Distributed Simulations with Scythe¶

Scythe is a lightweight framework for running embarrassingly parallel experiments at scale via the Hatchet distributed task queue. It handles artifact management, S3 storage, and result collection so you can focus on the simulation logic.

By combining idfkit for EnergyPlus model manipulation and simulation with Scythe for distributed orchestration, you can run large parametric studies across hundreds or thousands of building variants without writing your own queuing or storage infrastructure.

Note

Scythe is an independent project in early development. See the Scythe documentation for the latest API details and setup instructions.

Prerequisites¶

Install both packages:

pip install idfkit scythe-engine

Workers need EnergyPlus installed. The NREL Docker images are a convenient base for containerized deployments.

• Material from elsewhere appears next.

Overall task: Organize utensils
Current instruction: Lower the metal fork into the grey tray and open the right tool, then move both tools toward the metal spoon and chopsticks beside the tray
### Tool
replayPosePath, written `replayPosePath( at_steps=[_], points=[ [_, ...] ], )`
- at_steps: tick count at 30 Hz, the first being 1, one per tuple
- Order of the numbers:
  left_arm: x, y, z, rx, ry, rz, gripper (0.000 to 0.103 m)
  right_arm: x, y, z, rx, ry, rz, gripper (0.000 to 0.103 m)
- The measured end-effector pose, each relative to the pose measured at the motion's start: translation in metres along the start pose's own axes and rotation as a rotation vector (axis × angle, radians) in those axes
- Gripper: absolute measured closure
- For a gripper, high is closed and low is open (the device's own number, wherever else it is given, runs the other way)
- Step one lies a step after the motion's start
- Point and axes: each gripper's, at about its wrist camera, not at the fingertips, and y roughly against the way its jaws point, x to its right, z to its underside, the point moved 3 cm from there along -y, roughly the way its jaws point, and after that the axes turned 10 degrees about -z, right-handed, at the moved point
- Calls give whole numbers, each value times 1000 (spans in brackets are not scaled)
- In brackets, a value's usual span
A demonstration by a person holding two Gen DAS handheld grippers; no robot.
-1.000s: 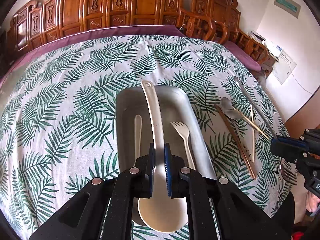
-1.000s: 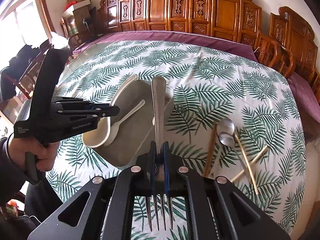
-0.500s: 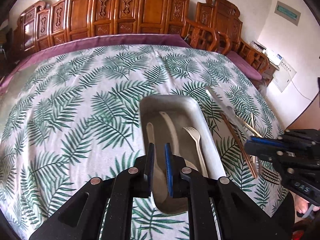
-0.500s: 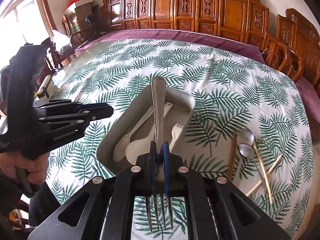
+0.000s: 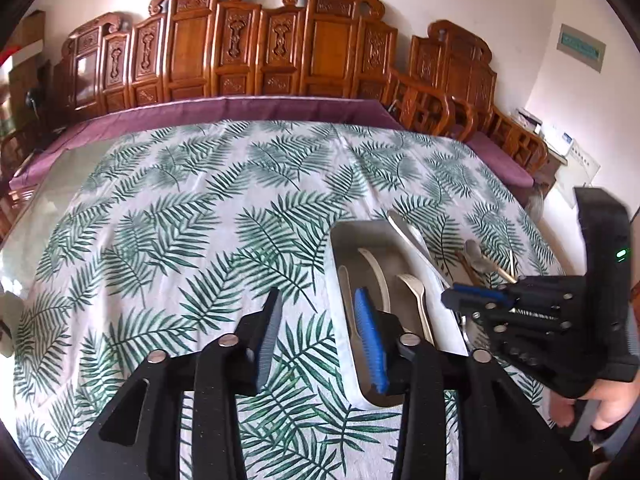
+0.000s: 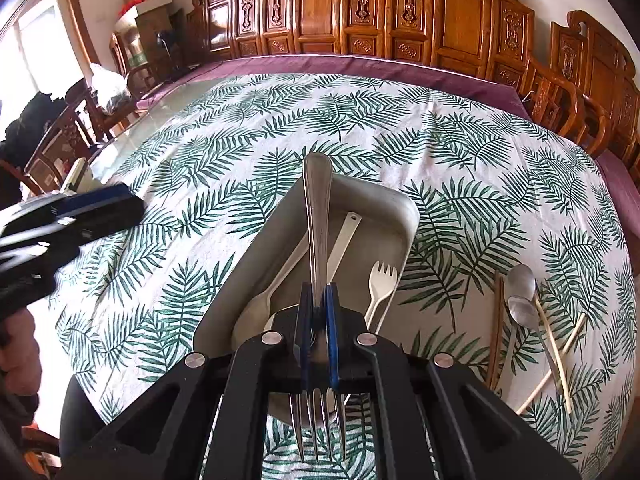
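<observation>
My right gripper (image 6: 319, 296) is shut on a metal fork (image 6: 318, 208), handle pointing forward over the grey metal tray (image 6: 400, 208) and tines toward the camera. In the tray lie a cream ladle (image 6: 344, 236), a cream spoon (image 6: 256, 308) and a cream fork (image 6: 380, 280). My left gripper (image 5: 318, 300) hangs over the cloth just left of the tray (image 5: 340, 236); its jaws are opening with nothing between them. The left wrist view shows the right gripper (image 5: 480, 300) at the tray's right side.
Two metal spoons (image 6: 520, 284), a dark chopstick (image 6: 498, 320) and pale chopsticks (image 6: 552, 340) lie on the leaf-print cloth right of the tray. Carved wooden chairs (image 6: 360, 4) line the table's far side. The left gripper's body (image 6: 80, 208) shows at the left.
The left gripper let go of the cream ladle, which now lies in the tray, then drew back to the left and opened. The right gripper carried the metal fork over the tray.
</observation>
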Motion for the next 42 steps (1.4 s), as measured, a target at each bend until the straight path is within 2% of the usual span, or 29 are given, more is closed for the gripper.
replayPosePath(
  at_steps=[7, 19, 26, 31, 42],
  points=[
    [-7, 17, -6, 37, 10, -10, 49, 0, -16, -2, -15, -22, -7, 95],
    [-19, 28, -5, 33, -15, -14, 46, 0, -33, 2, -16, -97, -25, 95],
    [-21, 35, -2, 43, -28, -23, 46, -5, -31, -2, 10, -91, -32, 94],
    [-19, 40, 0, 48, -17, -24, 46, -7, -15, 0, 22, -66, -28, 94],
    [13, 61, 3, 75, -44, -18, 46, 4, 67, 28, 100, -21, 9, 94]
  ],
)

You also need a running Hatchet instance (self-hosted or cloud) and an S3-compatible bucket for artifacts. See hatchet-sst for a self-hosting guide.

How It Works¶

Scythe follows a scatter-gather pattern:

Define input and output schemas as Pydantic models
Register an experiment function that maps one input to one output
Allocate a batch of input specs; Scythe uploads artifacts and enqueues tasks
Workers pull tasks from the Hatchet queue and execute them
Gather results from S3 as organized Parquet files

idfkit fits into step 2: the registered experiment function uses idfkit to load an IDF, apply parameter changes, run the EnergyPlus simulation, and extract results.

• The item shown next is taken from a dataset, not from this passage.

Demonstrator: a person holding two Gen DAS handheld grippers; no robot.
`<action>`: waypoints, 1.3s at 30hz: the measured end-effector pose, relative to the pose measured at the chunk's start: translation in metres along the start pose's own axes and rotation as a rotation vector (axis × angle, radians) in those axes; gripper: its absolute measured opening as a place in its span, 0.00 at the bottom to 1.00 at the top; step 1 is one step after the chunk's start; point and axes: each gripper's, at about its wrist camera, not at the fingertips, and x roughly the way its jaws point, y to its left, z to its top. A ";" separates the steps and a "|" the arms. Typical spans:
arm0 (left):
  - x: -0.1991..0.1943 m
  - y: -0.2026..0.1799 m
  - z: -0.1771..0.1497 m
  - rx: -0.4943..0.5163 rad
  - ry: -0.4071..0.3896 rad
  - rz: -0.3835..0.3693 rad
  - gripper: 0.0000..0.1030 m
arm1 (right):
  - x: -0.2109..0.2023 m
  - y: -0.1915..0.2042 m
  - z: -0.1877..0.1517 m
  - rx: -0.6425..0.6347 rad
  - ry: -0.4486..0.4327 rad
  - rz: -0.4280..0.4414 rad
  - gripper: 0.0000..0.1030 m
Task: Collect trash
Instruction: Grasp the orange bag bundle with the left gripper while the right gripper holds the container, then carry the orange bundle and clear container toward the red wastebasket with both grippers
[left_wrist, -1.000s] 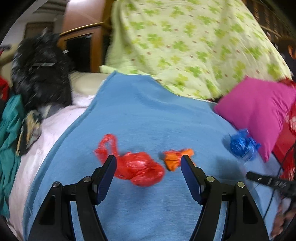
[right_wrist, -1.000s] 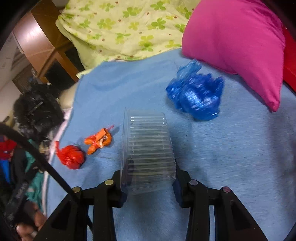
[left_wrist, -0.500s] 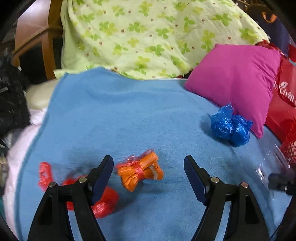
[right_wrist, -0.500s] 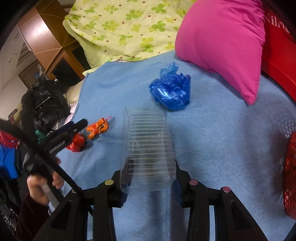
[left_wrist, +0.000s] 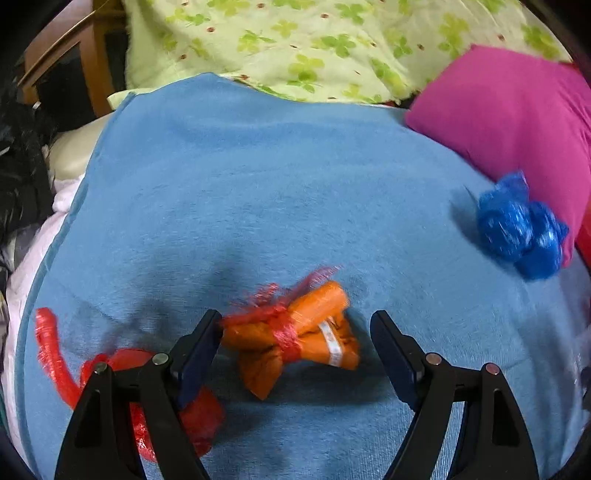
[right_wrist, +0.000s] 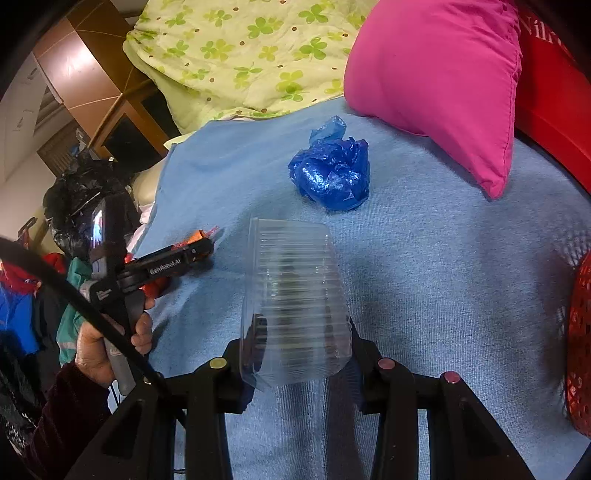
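Observation:
My left gripper (left_wrist: 295, 332) is open, its jaws on either side of an orange wrapper bundle tied with red netting (left_wrist: 295, 336) on the blue blanket (left_wrist: 258, 184). A crumpled red plastic bag (left_wrist: 147, 398) lies partly under the left finger. A crumpled blue plastic bag (left_wrist: 521, 229) lies at the right, by the pink pillow; it also shows in the right wrist view (right_wrist: 332, 171). My right gripper (right_wrist: 301, 343) is shut on a clear ribbed plastic container (right_wrist: 293, 302), held above the blanket. The left gripper (right_wrist: 173, 262) shows at the left of the right wrist view, over the orange bundle (right_wrist: 199, 236).
A pink pillow (right_wrist: 436, 77) and a green clover quilt (left_wrist: 314, 40) lie at the back. A red mesh basket (right_wrist: 580, 339) is at the right edge, a red bag (right_wrist: 550, 85) behind it. Black bags and clothes (right_wrist: 81, 195) pile at the left, beside wooden furniture (right_wrist: 88, 74).
My left gripper has moved from over the red bag to the right and closer, and now straddles the orange bundle. My right gripper has drawn back with the container, bringing the red basket into view.

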 end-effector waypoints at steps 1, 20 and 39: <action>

Step 1: Define Input/Output Schemas¶

Schemas inherit from Scythe's ExperimentInputSpec and ExperimentOutputSpec. Use FileReference fields for files that Scythe should manage (upload to / download from S3 automatically).

from typing import Literal

from pydantic import Field
from scythe.base import ExperimentInputSpec, ExperimentOutputSpec
from scythe.utils.filesys import FileReference


class BuildingSimInput(ExperimentInputSpec):
    """Input specification for a parametric building energy study."""

    r_value: float = Field(description="Wall insulation R-value [m2K/W]", ge=0, le=15)
    lpd: float = Field(description="Lighting power density [W/m2]", ge=0, le=20)
    setpoint: float = Field(description="Cooling setpoint [deg C]", ge=18, le=30)
    economizer: Literal["NoEconomizer", "DifferentialDryBulb", "DifferentialEnthalpy"] = Field(
        description="Economizer type"
    )
    idf_file: FileReference = Field(description="Base IDF model file")
    weather_file: FileReference = Field(description="EPW weather file")
    design_day_file: FileReference = Field(description="DDY design day file")


class BuildingSimOutput(ExperimentOutputSpec):
    """Output specification with scalar results and time-series data."""

    heating_kwh_m2: float = Field(description="Annual heating [kWh/m2]", ge=0)
    cooling_kwh_m2: float = Field(description="Annual cooling [kWh/m2]", ge=0)
    lighting_kwh_m2: float = Field(description="Annual lighting [kWh/m2]", ge=0)
    fans_kwh_m2: float = Field(description="Annual fan energy [kWh/m2]", ge=0)
    total_eui: float = Field(description="Total site EUI [kWh/m2]", ge=0)
    timeseries: FileReference = Field(description="Hourly results CSV")

Key points:

Scalar fields (r_value, lpd, etc.) are collected into a Parquet table for analysis.
FileReference fields accept local paths, HTTP URLs, or S3 URIs. Scythe uploads local files to S3 at allocation time and resolves them back to local paths on the worker.
Pydantic Field constraints (ge, le) provide automatic validation.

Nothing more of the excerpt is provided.